Even as many were crowding into the Tri-City Union Gospel Mission's shelters in Pasco because temperatures threatened to dip as low as 1 degree Tuesday night, "There are a lot of people still sleeping outside," said Andrew Porter, mission assistant executive director.
On Monday night, 102 men found shelter at the mission. What that means is that the 45 beds are full, and the rest are sleeping on mats in the mission chapel and the day room, Porter said.
One man waiting to get lunch Tuesday told Porter that it was getting too cold for his sleeping bag. He had slept outside the previous night.
Inside the men's shelter, Kurt Kocher, 51, of Richland, was one of many who had a mat on the floor.

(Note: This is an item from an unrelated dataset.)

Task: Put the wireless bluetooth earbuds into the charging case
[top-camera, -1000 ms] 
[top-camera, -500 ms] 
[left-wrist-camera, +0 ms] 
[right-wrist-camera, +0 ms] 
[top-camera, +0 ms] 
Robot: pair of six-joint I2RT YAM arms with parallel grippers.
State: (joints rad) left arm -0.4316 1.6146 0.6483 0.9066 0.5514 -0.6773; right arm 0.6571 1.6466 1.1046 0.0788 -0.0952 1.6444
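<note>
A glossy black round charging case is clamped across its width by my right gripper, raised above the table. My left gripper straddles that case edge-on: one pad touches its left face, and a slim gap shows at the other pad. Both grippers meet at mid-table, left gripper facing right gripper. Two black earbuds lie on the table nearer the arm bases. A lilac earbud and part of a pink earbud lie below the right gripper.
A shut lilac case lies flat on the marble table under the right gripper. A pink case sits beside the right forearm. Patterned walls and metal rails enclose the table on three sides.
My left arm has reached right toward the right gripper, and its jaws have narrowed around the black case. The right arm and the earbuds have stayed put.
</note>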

"I was just thankful for that," he said.
Meanwhile, the next door women's shelter had 13 women on Monday night, said Michele Howell, women's shelter assistant.

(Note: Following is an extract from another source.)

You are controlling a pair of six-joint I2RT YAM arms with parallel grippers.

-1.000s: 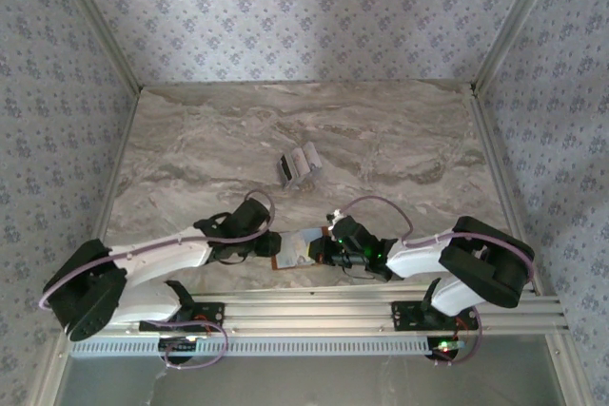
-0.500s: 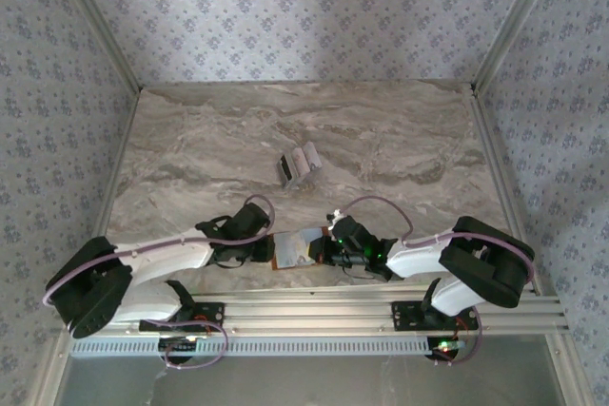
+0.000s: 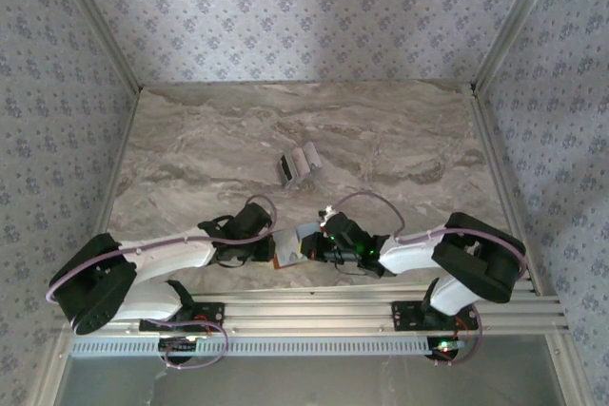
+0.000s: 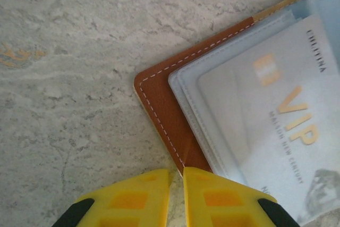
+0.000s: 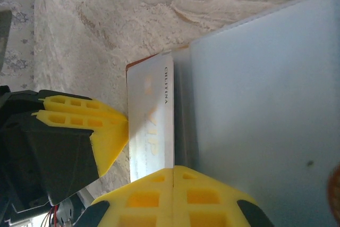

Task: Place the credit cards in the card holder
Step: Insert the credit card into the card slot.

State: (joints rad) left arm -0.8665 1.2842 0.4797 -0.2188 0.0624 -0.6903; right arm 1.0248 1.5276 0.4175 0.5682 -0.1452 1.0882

Normally, shelter clients are out during the day looking for work. But Jerry Jones, mission food service manager, said the cold kept some in and meant that the mission provided 61 meals for them instead of the more normal 30.

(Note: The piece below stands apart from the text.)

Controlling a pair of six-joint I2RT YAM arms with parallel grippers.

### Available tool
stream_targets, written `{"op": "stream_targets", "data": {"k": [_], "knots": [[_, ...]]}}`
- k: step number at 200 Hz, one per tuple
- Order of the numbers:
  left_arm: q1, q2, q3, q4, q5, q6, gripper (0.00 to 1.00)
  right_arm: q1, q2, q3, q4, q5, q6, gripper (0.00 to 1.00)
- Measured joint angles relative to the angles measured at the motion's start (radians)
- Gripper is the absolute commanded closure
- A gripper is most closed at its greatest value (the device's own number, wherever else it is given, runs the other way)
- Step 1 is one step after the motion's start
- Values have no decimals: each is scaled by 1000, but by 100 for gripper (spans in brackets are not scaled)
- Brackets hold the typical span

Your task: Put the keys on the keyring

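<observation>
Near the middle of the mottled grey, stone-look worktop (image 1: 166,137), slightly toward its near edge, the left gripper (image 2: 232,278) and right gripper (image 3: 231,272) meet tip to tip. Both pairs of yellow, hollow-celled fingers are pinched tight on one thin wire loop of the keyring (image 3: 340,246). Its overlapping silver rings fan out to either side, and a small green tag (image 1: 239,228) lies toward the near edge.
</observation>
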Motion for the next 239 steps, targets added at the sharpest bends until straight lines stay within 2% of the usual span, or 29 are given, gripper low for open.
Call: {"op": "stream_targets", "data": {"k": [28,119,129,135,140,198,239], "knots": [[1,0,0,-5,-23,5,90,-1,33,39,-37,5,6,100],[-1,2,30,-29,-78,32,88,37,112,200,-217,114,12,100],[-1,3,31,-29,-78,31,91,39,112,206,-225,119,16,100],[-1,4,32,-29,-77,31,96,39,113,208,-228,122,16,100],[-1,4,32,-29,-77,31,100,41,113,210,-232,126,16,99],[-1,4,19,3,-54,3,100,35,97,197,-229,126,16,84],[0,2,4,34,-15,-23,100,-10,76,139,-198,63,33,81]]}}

But Kocher said he went to Worksource Columbia Basin in Kennewick on Tuesday, like he has been, to search for work.
He said he came to the mission for the first time two weeks ago. He was released from Benton County jail after pleading guilty to second-degree assault.
The mission has a lot of restrictions, such as sleeping times and attending chapel, Kocher said. But the food is good, and the staff is friendly and knowledgeable.
The mission needs a larger facility, Kocher said. The tight quarters create some tension between those staying there.
Russell Barnes, 42, of Richland, said he has seen the number of men the mission is serving skyrocket since he arrived 19 months ago.
"It's absolutely doubled," he said. "And that's not an exaggeration."
Barnes, who works at the mission's front desk and in the clothing room, graduated from the mission's faith-based New Life program last week. He said he came to the mission because of financial difficulties and alcohol use, and said the New Life program has helped provide him with structure.
Barnes, who was a union pipe fitter, said he hopes to rejoin the union and work at the Hanford vitrification plant.
Eddie Mendoza, 30, of Kennewick, said Tuesday afternoon chapel had the most people he has seen attend since he came to the mission seven months ago.
Mendoza, who works in the mission's food pantry, sleeps in the New Life dorm in the men's shelter because he is participating in the 13-month program.
Mendoza said he used drugs and alcohol before he came to the mission.
The mission has been trying to find a solution to the need for more space.
Officials have become concerned that they might have to turn men away for the first time.
Typically, the number at the men's shelter increases by 10 percent to 15 percent once winter hits. But the mission didn't see the normal decrease in spring and summer, and already is full.
On Tuesday night, Porter said they planned to house anyone who needed it, even if it means men will be sitting up in chairs.
"I don't want them to freeze," he said.